● **Aim of the exercise**: Word for word, the data below must be repeated in full; no picture is to be included.

● **Raw data**:
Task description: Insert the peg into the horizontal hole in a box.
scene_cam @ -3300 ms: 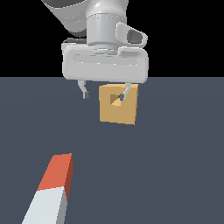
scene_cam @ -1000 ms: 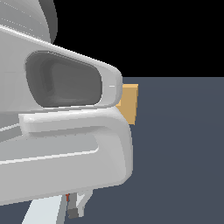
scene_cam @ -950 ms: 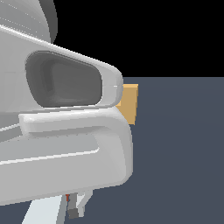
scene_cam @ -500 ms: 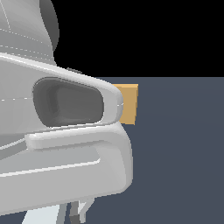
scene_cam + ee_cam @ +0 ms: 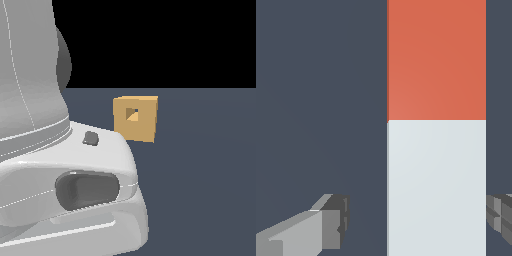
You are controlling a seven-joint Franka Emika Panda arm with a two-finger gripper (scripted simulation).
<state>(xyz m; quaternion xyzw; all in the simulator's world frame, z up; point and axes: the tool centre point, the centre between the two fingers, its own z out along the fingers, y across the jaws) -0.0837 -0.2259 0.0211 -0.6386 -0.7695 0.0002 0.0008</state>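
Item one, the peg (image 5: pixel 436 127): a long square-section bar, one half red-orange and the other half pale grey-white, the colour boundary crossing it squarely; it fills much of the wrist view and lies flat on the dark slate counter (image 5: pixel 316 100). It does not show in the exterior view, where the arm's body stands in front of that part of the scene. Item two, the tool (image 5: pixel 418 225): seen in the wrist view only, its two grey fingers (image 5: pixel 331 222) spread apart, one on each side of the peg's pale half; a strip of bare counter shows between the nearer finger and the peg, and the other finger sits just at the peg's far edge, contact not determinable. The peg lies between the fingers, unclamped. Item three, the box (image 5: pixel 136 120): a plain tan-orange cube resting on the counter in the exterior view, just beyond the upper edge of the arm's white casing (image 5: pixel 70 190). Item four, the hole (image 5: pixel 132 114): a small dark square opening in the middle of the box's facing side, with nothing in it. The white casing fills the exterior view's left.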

● **Exercise solution**:
Task description: Insert the peg into the horizontal hole in a box.
scene_cam @ -3300 ms: 
scene_cam @ -1000 ms: 
scene_cam @ -950 ms: 
scene_cam @ -500 ms: 
scene_cam + ee_cam @ +0 ms: 
You are controlling a seven-joint Franka Emika Panda arm with a two-finger gripper (scripted simulation).
<state>(xyz m; quaternion xyzw; all in the simulator's world frame, z up; point and axes: the tool centre point, the centre between the two fingers, its own z out along the fingers, y across the jaws) -0.0837 -0.2259 0.0211 -0.6386 -0.7695 0.0002 0.0008</state>
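Item one, the peg (image 5: pixel 436 127): a long square-section bar, one half red-orange and the other half pale grey-white, the colour boundary crossing it squarely; it fills much of the wrist view and lies flat on the dark slate counter (image 5: pixel 316 100). It does not show in the exterior view, where the arm's body stands in front of that part of the scene. Item two, the tool (image 5: pixel 418 225): seen in the wrist view only, its two grey fingers (image 5: pixel 331 222) spread apart, one on each side of the peg's pale half; a strip of bare counter shows between the nearer finger and the peg, and the other finger sits just at the peg's far edge, contact not determinable. The peg lies between the fingers, unclamped. Item three, the box (image 5: pixel 136 120): a plain tan-orange cube resting on the counter in the exterior view, just beyond the upper edge of the arm's white casing (image 5: pixel 70 190). Item four, the hole (image 5: pixel 132 114): a small dark square opening in the middle of the box's facing side, with nothing in it. The white casing fills the exterior view's left.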

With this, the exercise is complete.